**WHAT YOU SHOULD DO**
Whenever a line in the entries below contains the string "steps", copy that line.

**GIVEN DATA**

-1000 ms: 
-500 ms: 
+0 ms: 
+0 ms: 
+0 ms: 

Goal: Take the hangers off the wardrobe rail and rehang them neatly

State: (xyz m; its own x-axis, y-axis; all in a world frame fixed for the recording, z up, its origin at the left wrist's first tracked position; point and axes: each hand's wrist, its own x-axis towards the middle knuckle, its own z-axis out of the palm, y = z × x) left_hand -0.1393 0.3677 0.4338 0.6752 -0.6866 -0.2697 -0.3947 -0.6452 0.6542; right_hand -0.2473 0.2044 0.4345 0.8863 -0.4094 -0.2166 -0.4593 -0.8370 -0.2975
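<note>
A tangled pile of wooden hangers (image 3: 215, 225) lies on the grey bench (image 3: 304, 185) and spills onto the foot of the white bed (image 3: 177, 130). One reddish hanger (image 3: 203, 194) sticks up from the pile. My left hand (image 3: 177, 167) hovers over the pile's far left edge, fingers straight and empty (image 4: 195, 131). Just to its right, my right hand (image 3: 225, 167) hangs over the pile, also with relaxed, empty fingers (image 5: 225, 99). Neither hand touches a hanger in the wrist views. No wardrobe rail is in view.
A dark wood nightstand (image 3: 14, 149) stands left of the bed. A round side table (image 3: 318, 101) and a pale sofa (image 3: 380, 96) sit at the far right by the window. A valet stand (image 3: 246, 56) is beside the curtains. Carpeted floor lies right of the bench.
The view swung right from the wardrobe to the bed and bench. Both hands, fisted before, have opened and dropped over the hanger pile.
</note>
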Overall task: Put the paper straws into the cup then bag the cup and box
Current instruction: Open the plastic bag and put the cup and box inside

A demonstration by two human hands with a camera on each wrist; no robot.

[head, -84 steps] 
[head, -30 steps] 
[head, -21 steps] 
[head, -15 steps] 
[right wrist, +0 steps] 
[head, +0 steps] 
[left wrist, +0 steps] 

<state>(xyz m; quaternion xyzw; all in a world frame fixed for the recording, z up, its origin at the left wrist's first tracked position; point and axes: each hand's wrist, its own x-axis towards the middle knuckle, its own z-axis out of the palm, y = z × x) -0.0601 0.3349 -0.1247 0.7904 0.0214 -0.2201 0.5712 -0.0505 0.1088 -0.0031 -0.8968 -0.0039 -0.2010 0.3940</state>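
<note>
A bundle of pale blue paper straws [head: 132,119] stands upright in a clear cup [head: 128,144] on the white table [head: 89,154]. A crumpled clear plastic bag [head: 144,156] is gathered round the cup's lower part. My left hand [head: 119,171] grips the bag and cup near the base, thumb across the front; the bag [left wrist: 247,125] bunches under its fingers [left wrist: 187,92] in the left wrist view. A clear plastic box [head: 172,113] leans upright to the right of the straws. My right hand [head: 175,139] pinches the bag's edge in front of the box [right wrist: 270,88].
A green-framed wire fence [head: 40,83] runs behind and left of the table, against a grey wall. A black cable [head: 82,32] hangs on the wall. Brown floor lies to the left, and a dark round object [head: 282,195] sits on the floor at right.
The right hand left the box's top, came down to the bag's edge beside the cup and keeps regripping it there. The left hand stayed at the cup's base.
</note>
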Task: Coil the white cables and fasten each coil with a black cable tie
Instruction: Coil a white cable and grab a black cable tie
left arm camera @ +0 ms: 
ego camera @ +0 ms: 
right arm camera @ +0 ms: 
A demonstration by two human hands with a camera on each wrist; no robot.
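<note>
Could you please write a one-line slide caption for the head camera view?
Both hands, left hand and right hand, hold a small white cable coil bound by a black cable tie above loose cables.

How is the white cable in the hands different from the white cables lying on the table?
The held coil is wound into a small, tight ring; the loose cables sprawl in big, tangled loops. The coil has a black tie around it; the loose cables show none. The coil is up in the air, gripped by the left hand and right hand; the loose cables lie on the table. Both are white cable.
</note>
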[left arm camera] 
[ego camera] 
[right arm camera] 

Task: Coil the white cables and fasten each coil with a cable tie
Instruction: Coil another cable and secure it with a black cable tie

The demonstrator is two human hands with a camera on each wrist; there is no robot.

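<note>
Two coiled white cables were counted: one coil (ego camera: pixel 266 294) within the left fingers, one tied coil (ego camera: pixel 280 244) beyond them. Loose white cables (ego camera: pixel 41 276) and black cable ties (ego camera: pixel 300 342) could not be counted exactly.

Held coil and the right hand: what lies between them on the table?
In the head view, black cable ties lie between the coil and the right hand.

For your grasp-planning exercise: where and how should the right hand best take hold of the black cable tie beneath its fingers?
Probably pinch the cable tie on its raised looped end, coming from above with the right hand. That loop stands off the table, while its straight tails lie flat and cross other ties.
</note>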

**WRITTEN ANSWER**
[head, -84 steps] 
[head, -30 steps] 
[head, -21 steps] 
[head, -15 steps] 
[right wrist, +0 steps] 
[head, +0 steps] 
[left wrist, +0 steps] 

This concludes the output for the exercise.